In the Fifties and Sixties we didn’t have 2,850 television channels like we do today, with sports on 850 of them, and the other 2,000 showing the same shows over and over again on the same day. We had only a few channels, mainly three, struggling to get to us by way of an antenna on the roof; but there was a lot of variety on these channels, and seldom any trouble to find some neat program we wanted to watch. There were no sports channels, and so if some game came along that the networks figured a lot of people would like to see, pow! “We interrupt regular programming to bring you the Boston clear off round of the national series of college competition arena ball match special.” And instead of seeing how Superman stopped the robot, I’d be stuck watching some guys knock a ball back and forth across the screen until I’d think of something better to do, like listen to my 78-rpm records while drawing some mean giant with spears stuck in him. So sports and I were enemies from the start.
As a member of the “Real Book” Club, I got the “Real Book of Baseball.” And what a joy it was to get my first bat and ball and glove! I don’t remember ever playing baseball with them, but would occasionally have fun playing “Fly Up.” The book explained how to play baseball, as well as the game’s history, etc., but I was confused by all the rules. As time went by, it seemed more rules were added, and the game became more and more of a business and less and less of a game, and I lost interest.
My Dad enjoyed ball games, but it’s hard for only two people to play any of them, and I never let on that I was interested enough for Dad to teach me anything about them. But he was one of those people who liked to watch sports on TV, and even to listen to ball games on the radio.
I grew up without knowing how to play any ball games other than square ball and tetherball and eventually volleyball. I had a general idea of each game, but not enough to play any of them properly. And here is where public school failed. When I was old enough to be forced to take P.E. in school, the coaches would send us out to play whatever game was in season, but wouldn’t tell us how to play. It was just presumed that all boys know how to play football, baseball, basketball and soccer. I wasn’t unskilled in athletics. I could kick a ball far and fairly accurately and I could run fast. So what? There I was, making a home run. The spectators were shouting with excitement. It was wonderful! But what they were really shouting was, “Hey, stupid, you’re out! He caught the ball! What in the hell are you running for, idiot?!”
And I never considered myself the team mate of those who played sports in high school. They were of a different species. I liked writing and drawing and mythology and tarantulas, and they liked…other things. They were comfortable wearing a jock strap. Other than in basketball, the tall boys were clumsy, and so I’ve always appreciated being short. In typing class, one high school football star was coming up the aisle between the tables. He didn’t see a girl’s purse on the floor and stubbed his foot against it, knocking it a couple feet, then kept on walking forward. He kicked the purse about three times, spilling and stepping on much of its contents, before even realizing it was in his way. These guys were…different. I have to say, though, that the poor giant did finally stop and see what he had done, then squatted down and helped the girl pick up her things.

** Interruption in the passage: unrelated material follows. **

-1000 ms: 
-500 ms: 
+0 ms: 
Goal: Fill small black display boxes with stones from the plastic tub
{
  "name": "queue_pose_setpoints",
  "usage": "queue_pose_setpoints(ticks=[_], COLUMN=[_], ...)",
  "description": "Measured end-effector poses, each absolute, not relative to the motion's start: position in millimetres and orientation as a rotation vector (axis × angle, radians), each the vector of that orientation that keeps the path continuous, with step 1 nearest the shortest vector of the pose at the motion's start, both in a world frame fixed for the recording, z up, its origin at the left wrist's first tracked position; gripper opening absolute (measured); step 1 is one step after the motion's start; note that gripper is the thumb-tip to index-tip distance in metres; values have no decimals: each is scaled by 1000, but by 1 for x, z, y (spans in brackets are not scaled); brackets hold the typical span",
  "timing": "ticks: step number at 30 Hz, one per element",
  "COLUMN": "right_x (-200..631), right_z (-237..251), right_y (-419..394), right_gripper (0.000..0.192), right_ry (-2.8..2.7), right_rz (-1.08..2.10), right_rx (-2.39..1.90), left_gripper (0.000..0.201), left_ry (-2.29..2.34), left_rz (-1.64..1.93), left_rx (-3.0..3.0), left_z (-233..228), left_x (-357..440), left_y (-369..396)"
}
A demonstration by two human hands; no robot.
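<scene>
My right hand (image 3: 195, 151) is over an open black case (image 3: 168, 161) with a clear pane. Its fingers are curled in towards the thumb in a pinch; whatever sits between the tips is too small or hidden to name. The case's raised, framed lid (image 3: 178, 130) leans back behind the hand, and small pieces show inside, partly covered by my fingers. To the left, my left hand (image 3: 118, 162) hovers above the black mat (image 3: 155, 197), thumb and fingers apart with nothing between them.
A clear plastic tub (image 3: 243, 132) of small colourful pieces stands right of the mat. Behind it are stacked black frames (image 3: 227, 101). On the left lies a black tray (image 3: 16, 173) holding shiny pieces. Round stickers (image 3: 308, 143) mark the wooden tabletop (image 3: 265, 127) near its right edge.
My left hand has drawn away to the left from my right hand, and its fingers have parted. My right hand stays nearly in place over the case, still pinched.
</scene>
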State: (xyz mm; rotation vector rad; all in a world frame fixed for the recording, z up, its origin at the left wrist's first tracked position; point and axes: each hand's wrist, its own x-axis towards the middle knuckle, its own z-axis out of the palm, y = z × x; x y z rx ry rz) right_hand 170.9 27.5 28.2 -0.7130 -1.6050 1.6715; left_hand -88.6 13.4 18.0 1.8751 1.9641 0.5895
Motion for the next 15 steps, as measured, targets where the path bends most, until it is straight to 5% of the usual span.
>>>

During a break at school, one jock befriended me enough to play Stretch. This is the game you begin by standing with your feet together, facing your opponent. One of you then throws a knife. If it sticks in the ground, the opponent then must step out and touch the knife with his foot, then he takes up the knife and throws it out trying to stick it. The game ends when the loser can’t step out far enough to reach the stuck knife. Well, these were the days when tight pants, even on guys, were the style. Of course I then wore loose and comfortable pants. And when I stuck the knife and my opponent stepped out to try reaching it, his pants ripped all the way from front to back between the legs. I cracked up laughing. He had to go home to change. The next day, he and two of his team mates were waiting for me in the hall outside the cafeteria. As I walked through the doorway, the ones on each side grabbed my arms while a third came running across the hall and kicked me in the groin. I heard a lot of laughter as I knelt in agony in the hall. These were ball players (no pun intended).
Now, whenever I look through a newspaper and come to words on a page that I can’t understand at all, I know I’m in the sports section. I know French better than Sports. Of course I’ve met a lot of good and honorable ball players, too, over the years, but it’s like meeting good and honorable citizens of a foreign country. Yet many of them also appreciate writing and drawing and mythology and tarantulas. I have a Seattle Seahawks cap, but that’s because I now live in the Missouri Ozarks and am homesick for the Pacific Northwest that this team represents.
On the way home from work, if the time is right, I often listen to the news on the radio. (I shouldn’t; it’s depressing; but I do.) But on Saturdays when I turn the car radio on, expecting news, there’s often a local ball game being broadcasted. By the terminology I eventually learn what kind of game it is, which teams are playing, and even catch the score, but otherwise it’s a foreign language. Yet I leave it on. As I listen to the drone and occasional emotion and the distant cheers, I don’t see in my mind the ball game. I see my Dad, sitting alone at the kitchen table, listening to the same sounds on his transistor radio, as he patiently lets me watch my TV shows in the other room. Dad passed away more than three decades ago, but he’s with me again as I listen, and I’m with him, and we’re rooting for the same team.